A distinct twinge of disappointment ran through Zanne as the forest disappeared. "I don't know if I met Haller," she said with a frown. "Australian girl with really curly hair?"
"Monet, yes." Nathan looked around, considering. "Computer, Cable scenario seven," he said, and Muir Island took shape around them. "No nasty surprises in this one," he said. "Just wanting to show you the range of environments we can reproduce. Computer, Cable scenario sixteen." The island shimmered, and was replaced by the Sahara Desert.
As Nathan cycled through the scenarios, Zanne was struck by how realistic they were. The island was scented with sea brine, and she could feel the dry heat of the desert blast against her skin. "These are incredible."
"They help with a sense of realism in training," Nathan said. "When I first started working with the team, we didn't have the holographic systems. There were pluses to that approach, too, but I think I like this better. I would have killed to have had this sort of tool in my former life."
"Military?" Zanne asked. That had been a curious way to phrase things. But then, Nathan seemed a little strange anyway. "Is it better or worse working with simulations of actual people? I'm assuming that there's more than just the one."
Nathan ignored her question; she'd probably read his file soon enough. "Well, they're not perfect duplicates. But we very often see the same opponents repeatedly, so working with these approximations is a good idea." He leaned down to retrieve his psimitar, then straightened. "We do tactical reviews, too - simulations in the Situation Room, mental exercises to go along with the physical."
Zanne nodded and watched Nathan check his pointy spear thing. It was an interesting choice of weapon and struck her as being rather caveman warrior-like. Was that how he saw himself? "Scott had something about the exercises at the interview. How often do we run them?"
"As often as you like. Minimum a couple of times a week - usually one done individually, the other in a group. And it's a psimitar," Nathan said, noting the direction of her attention. "Focuses and amplifies psionic energy. Helps replace the part of my brain I burned out helping stop a tsunami a couple of years ago."
Zanne was starting to experience information overload, and barely refrained from parroting back Nathan's words about the tsunami. "I see," she said instead, taking the safe route, trying to process all of the partial information he'd been throwing out about himself. It was very passive-aggressive of him. "So back to the Danger Room training, is there a schedule I should be checking?"

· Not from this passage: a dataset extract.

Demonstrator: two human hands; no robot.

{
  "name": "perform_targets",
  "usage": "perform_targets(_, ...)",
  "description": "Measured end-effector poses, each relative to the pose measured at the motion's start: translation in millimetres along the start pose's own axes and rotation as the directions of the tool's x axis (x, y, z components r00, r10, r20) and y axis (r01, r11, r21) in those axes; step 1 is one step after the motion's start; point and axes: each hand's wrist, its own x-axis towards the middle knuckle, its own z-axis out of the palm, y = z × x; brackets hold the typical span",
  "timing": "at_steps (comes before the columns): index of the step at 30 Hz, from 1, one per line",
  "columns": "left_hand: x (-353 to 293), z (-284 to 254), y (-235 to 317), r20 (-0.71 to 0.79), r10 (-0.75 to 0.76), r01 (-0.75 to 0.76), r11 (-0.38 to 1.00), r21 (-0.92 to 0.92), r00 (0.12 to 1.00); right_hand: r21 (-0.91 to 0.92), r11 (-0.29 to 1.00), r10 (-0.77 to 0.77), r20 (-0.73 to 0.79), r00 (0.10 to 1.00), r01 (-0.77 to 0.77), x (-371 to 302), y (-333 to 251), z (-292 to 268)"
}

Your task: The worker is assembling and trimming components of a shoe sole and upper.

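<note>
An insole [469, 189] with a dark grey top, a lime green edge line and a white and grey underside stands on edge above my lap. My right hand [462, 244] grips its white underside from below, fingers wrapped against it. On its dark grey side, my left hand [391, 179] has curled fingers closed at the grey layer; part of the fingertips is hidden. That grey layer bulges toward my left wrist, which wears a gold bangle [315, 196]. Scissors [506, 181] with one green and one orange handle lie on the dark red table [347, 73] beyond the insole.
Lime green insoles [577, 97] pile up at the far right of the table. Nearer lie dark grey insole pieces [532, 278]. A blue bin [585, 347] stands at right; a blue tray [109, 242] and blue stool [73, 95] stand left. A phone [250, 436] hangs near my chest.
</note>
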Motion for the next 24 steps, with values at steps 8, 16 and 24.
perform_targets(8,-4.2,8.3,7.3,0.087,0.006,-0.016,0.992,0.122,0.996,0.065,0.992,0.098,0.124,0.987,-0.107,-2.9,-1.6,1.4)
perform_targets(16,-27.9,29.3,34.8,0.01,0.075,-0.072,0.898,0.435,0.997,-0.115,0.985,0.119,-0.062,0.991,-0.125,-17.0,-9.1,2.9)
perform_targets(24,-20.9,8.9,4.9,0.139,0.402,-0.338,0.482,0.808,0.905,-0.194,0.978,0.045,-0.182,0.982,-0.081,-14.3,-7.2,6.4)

Moira would so be smacking him for the way he was behaving. Nathan grinned unrepentantly, but told himself to be decent and answer the question properly. "You should get it in your inbox soonish. Expect more individual runs than group runs until Ororo and Scott have satisfied themselves that they have a good grip on how your powers work - they need that, before they can start integrating you into group scenarios. I don't think it'll take too long," he said, more briskly. "You obviously have a good grip on how your powers work, which should speed things along."
What was he being so smug about? Zanne was very confused, but accepting the compliment at face value. "Thank you. I am looking forward to this. It is going to be an interesting change." Some things more so than others, apparently.